/ Technology

My broadband problems brought me down loads

Sad smiley key on computer keyboard

Last month I spent more time speaking to my broadband provider’s helpline than my family. I couldn’t resist telling this to the customer service support staff, and got a sympathetic laugh from the end of the line.

I don’t know what it is about being stuck on the phone trying to sort out technical problems, but I seem to turn into my dad. I can’t control it. It just happens.

Between coming up with awful dad jokes, such as the title for this piece, I was getting more and more frustrated. I’d spent three weeks with speeds under 2Mbps (I should have been getting much faster) and at some points I had no broadband at all.

I snapped. I started doing daily broadband speed tests and became one of those people who just spoke about their internet woes. Working on Which?’s Broadband Speed Guaranteed campaign was an excellent channel for this frustration, but I was no fun at parties.

I’m not alone in my frustration. Our latest broadband satisfaction survey reveals that the biggest providers are letting their customers down. BT, Sky and TalkTalk came bottom of the pile, with smaller providers like John Lewis Broadband, Plusnet and Zen Internet topping the tablet.

Give us broadband speed guaranteed

We also asked customers about their satisfaction with broadband speeds, and most of the providers received a score of three stars or less.

This ups the ante for our Broadband Speed Guaranteed campaign. Not only are we campaigning for providers to improve their service, we want customers to get the speeds they’re promised when they sign up.

At the moment broadband providers are allowed to advertise speeds that only 10% of their customers actually get. That’s why we’re reiterating our call to the advertising watchdogs, The Committee of Advertising Practice (CAP) and The Broadcasting Committee of Advertising Practice (BCAP), to tighten the rules so that advertised broadband speeds more closely match customers’ real experiences. Our executive director Richard Lloyd said today:

‘We’ve told the advertising watchdogs that companies need to be much clearer with their customers about the speeds they can expect. However, three months on, we’re still waiting for them to announce how they’ll ensure adverts only show the speeds most customers actually receive.’

I’m back online

In case you’re wondering, after four callouts my broadband is now back up and running. I was so happy I could have hugged my technician, Winston. (I did.)

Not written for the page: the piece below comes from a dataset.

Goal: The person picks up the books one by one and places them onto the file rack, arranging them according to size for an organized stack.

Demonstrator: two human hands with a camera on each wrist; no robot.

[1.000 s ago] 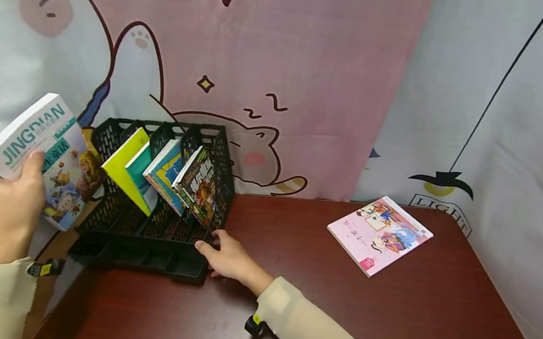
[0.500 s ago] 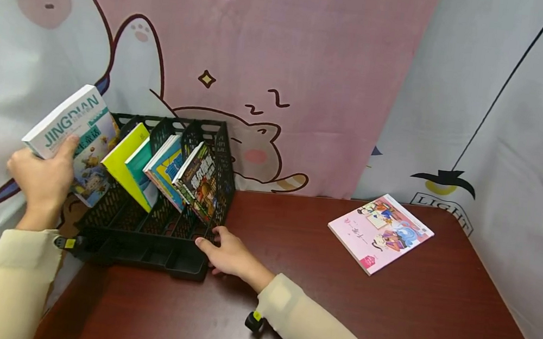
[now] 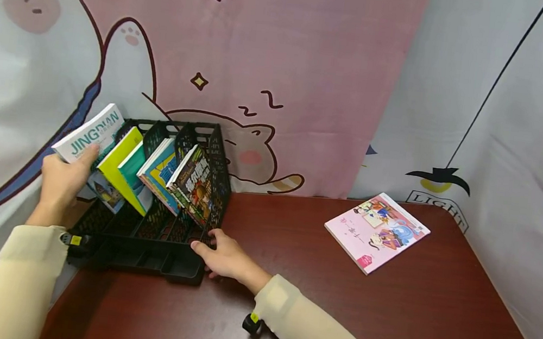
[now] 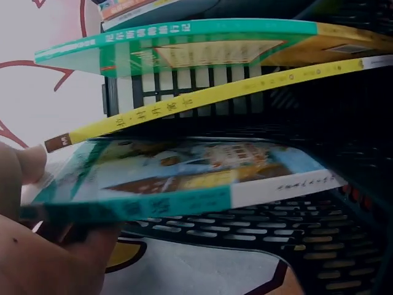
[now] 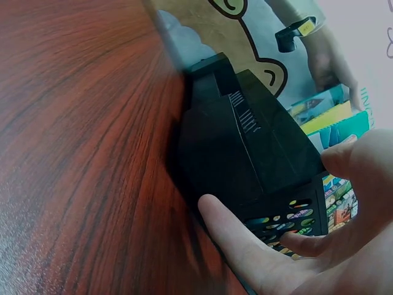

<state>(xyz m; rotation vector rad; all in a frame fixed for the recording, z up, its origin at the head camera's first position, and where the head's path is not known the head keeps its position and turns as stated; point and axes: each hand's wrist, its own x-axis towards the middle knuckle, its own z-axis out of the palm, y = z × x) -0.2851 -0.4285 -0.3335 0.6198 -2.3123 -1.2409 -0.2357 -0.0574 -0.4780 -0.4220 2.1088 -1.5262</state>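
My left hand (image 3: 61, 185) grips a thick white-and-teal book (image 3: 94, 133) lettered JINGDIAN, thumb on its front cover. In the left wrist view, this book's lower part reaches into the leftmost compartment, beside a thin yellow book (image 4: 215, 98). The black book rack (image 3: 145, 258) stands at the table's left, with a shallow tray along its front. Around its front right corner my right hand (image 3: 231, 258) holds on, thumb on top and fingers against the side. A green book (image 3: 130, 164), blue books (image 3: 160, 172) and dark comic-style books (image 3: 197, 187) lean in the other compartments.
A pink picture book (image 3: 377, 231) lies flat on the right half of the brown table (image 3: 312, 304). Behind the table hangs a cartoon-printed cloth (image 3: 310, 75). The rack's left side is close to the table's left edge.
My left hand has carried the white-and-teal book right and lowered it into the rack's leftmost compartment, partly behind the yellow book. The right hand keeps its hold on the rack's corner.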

Is your broadband service bringing you down loads? We want to hear about it.

Comments

My telephone line fault was reported on 11.01 2016 and fixed on 19 01 2016, but the fact that I got it done reasonably quickly was due in my opinion to the fact that I had previous experience of the provider/openreach protocol in an incident, not long before, and the fact that I made an educated guess as to where the problem was on the line connecting to my property and what was causing the problem. It was due to water entering into (old) equipment fitted by openreach in which the rubber seals had perished. The engineer volunteered that it would be probably many years for the old stock to be used up. However my reason for posting all this is to underline the fact that providers are also at fault to some extent. In that my reputable provider, had not heard of the Which report on openenreach Dec 2015, was not aware of its criticism about providers taking any compensation due from open reach rather than the customer. Lastly I had to ring my provider to stop them sending a second openreach engineer to fix the same fixed line connection, It was alleged that openreach had not informed the provider themselves that the work had been done,, I found that astounding because I had taken the trouble to tell my provider by phone immediately that the line fault had been fixed. It seems that staff at both ends do not read or take messages well. I have the doubtful benefit that unlike my next door neighbour my line was fixed in a reasonable time, in his case he had the bad luck to report the problem just before Christmas, and then waited and waited and so on. three households had an openreach hole in the driveway to get around to enter our properties at the festive time with visitors etc!!So tell your provider as much as you can abut the problem as soon it occurs, go through the checking protocol, however annoying it seems, tell them if you or anyone in your home is a vulnerable person (a care line holder for example) and then follow up and follow up. Good luck.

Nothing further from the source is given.